Joshua Ginsberg, director of the Ecojustice environmental law clinic at the University of Ottawa, says the obligation to provide reasons is a positive step. However, he believes there is a lack of clarity in the language in key parts of the legislation, such as the requirement for a “consideration” of the various factors in the public interest test.
“The standard of consideration needs to be clarified. It should not be just ‘some consideration’ but a clear threshold,” says Ginsberg. More explanation would be of assistance to all parties, he says, including proponents. “In fairness to them, they don’t know the bar.”
Another aspect of Bill C-69 that is concerning to groups such as Ecojustice is there could be a greater role for some regulators in the impact assessment of major offshore energy projects.
Ecojustice is leading a coalition of environmental groups in a court challenge against the Canada-Newfoundland and Labrador Offshore Petroleum Board, which granted an extension of an exploration licence in the Gulf of St. Lawrence, near the Magdalen Islands. The area, known as the Old Harry Prospect, is home to four thousand species of marine life and is on a channel that is a migratory path for whales, salmon and cod.
In the future, in cases where a review panel is ordered for an offshore project such as this, the proposed legislation states that “at least” two of the five members have to come from the regulator.
“They have expertise. But this would give them a new role in the assessment process, which is a problem. Their mandate is to promote exploration,” says Ginsberg, suggesting this creates a conflict of interest.
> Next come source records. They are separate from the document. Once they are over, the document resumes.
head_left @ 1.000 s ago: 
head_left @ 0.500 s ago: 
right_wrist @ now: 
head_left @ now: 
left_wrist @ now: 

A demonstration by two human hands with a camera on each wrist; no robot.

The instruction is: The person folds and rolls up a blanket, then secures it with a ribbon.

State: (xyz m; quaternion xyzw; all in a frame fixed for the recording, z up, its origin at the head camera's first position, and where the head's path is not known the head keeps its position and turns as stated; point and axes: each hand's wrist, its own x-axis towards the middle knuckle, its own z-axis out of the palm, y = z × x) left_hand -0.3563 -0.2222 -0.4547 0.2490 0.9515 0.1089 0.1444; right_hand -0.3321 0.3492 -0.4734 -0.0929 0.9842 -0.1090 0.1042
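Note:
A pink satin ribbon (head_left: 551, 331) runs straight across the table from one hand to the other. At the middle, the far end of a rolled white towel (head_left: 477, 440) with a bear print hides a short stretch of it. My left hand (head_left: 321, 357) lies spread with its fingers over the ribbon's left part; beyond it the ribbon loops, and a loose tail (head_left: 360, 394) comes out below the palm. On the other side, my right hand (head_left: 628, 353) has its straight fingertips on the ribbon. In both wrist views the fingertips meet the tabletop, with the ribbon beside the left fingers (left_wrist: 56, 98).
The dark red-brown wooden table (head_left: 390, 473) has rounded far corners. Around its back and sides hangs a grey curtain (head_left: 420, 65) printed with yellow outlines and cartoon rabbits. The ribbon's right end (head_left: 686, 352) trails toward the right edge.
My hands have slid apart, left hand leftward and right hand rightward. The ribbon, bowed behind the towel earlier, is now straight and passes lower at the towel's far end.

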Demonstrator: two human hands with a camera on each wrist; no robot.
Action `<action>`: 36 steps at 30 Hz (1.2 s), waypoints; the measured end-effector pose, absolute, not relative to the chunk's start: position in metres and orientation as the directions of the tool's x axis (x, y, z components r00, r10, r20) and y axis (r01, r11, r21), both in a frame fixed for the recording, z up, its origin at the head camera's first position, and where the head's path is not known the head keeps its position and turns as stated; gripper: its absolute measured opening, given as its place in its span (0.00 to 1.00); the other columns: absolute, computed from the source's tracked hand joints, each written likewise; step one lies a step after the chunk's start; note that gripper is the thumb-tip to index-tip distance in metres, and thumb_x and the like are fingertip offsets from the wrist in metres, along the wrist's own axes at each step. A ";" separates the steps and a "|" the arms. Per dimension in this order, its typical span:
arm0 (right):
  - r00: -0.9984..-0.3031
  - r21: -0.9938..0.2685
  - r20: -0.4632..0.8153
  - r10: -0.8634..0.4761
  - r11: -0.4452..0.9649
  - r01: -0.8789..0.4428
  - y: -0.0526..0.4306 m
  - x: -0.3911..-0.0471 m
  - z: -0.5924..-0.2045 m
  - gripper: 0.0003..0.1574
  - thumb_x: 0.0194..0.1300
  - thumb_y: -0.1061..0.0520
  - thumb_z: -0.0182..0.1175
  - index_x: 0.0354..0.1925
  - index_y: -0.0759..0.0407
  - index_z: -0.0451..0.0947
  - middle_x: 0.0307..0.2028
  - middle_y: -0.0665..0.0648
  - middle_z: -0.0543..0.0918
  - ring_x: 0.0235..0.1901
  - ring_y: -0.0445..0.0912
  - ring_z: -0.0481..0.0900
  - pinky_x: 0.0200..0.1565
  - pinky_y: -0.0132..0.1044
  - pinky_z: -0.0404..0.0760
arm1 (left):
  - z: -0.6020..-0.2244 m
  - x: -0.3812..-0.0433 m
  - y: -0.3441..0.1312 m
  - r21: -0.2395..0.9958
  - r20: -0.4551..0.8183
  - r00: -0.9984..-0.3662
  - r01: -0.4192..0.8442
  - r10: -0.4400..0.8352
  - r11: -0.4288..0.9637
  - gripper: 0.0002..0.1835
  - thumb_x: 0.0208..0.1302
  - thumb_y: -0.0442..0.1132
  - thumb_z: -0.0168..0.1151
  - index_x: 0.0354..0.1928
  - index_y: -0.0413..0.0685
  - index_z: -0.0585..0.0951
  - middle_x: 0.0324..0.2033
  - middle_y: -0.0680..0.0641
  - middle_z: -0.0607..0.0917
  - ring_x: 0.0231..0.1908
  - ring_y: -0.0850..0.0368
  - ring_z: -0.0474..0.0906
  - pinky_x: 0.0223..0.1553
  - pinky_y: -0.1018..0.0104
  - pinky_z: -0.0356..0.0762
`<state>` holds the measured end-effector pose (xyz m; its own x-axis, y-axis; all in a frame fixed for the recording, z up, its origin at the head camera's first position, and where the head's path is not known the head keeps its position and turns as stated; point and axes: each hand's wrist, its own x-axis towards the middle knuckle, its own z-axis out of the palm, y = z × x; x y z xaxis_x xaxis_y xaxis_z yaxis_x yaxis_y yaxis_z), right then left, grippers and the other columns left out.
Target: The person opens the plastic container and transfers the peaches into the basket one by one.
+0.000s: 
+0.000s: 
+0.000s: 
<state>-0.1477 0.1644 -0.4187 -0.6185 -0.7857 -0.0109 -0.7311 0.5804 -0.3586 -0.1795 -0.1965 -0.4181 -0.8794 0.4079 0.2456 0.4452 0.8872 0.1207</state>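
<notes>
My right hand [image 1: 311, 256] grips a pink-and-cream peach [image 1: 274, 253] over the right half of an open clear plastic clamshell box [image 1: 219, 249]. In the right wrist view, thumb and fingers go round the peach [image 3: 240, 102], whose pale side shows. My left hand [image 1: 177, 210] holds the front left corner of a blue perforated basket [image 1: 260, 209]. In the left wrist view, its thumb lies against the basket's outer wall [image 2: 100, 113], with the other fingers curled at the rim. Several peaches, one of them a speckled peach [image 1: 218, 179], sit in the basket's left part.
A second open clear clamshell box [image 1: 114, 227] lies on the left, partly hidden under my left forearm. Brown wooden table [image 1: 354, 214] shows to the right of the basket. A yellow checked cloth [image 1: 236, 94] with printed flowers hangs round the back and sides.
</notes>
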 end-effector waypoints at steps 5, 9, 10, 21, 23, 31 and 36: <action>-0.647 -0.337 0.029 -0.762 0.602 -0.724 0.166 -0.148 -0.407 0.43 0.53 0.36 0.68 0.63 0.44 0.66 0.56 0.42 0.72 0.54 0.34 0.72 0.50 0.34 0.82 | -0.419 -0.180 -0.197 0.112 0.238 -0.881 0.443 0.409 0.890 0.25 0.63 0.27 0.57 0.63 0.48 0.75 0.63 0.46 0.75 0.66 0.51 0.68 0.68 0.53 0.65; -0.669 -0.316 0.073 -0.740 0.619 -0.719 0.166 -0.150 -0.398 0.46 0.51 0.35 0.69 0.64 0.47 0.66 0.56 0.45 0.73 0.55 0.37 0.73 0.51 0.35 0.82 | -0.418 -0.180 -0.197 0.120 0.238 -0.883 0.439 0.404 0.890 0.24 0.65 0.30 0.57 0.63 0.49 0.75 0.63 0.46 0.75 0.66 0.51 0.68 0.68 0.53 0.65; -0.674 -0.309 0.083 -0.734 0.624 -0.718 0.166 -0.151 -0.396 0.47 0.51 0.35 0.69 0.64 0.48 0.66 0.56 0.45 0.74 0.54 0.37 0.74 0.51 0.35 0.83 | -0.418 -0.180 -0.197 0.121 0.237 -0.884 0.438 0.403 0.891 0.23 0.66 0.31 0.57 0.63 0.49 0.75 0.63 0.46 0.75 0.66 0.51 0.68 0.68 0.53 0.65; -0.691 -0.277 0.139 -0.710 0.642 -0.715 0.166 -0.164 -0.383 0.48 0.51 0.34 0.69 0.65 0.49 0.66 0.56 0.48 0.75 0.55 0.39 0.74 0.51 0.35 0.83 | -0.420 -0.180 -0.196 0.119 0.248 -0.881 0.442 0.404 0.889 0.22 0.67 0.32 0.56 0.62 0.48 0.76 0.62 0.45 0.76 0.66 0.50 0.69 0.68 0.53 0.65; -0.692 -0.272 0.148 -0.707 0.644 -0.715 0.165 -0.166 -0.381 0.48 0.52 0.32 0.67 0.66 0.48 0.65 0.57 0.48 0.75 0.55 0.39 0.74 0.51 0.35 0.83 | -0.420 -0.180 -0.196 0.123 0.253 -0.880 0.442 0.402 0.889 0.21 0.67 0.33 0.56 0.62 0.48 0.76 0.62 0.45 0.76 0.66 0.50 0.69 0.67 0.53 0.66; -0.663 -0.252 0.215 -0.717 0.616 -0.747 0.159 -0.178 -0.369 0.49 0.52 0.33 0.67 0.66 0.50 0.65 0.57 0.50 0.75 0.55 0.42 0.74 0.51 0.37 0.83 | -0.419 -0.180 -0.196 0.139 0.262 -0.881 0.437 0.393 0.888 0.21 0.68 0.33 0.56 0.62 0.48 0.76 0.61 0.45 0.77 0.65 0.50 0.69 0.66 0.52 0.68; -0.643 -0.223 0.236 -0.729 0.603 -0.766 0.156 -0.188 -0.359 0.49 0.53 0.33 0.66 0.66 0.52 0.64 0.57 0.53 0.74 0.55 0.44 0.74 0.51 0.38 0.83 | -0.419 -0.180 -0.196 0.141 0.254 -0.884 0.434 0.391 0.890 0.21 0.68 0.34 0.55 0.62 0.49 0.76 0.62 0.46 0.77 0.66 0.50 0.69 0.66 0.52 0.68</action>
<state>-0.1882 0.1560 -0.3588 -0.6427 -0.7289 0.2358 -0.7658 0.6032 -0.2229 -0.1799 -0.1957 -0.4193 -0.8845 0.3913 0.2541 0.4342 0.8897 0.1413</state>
Before the legislation was drafted, the federal government appointed an expert panel to engage in consultations and make recommendations. The report was issued last spring and Mainville says it is disappointing that the federal government is not adopting more of its suggestions.
“We had a very good expert panel report. First Nations really engaged with the panel. What it wanted was more robust sustainability measures,” says Mainville.
In terms of the public interest test, sustainability should not be just one of the factors but there should be a requirement for a net contribution to sustainability, she says. As well, Mainville believes too much discretion is ultimately left with the federal government in the assessment process.
“First Nations are disappointed. We expected co-decision-making,” says Mainville, in explaining that the assessment framework should be similar to a treaty relationship. “It is about working together. It is not about having a veto. A veto has no place in a treaty relationship. The goal is not to end up in court every time.”
Aspects of the proposed changes that are still to be decided include the regulations for “designated projects” that will be subject to assessment and the criteria that will permit the government agency to temporarily suspend the time deadlines for a report to be completed.
One part of the legislation that seems to be receiving praise from all sides is the commitment to more government involvement at an early stage. The mandatory early planning process is designed to address potential issues with proposed projects and engage with affected communities and Indigenous groups. The federal government has committed $1 billion over the next five years to the overall implementation of the legislative changes.
In the past, there have not been significant government resources committed to the early planning stage, notes Powell. “We haven’t seen the Crown willing to do that. The challenge now with the new agency is will it step in and make sure the early planning is adequate? They will need expertise and resources. None of it will matter if you don’t have boots on the ground,” Powell says.
Ginsberg has a similar view about the proposed early planning measures. “Early engagement is a good development if it is properly funded,” he says.
As the bill moves through the legislative process, all parties say they are hopeful that amendments along the way and the regulations that are drafted will help address their concerns.
“We appreciate the federal government proceeding with it,” says Ginsberg. “We want them to get it right.”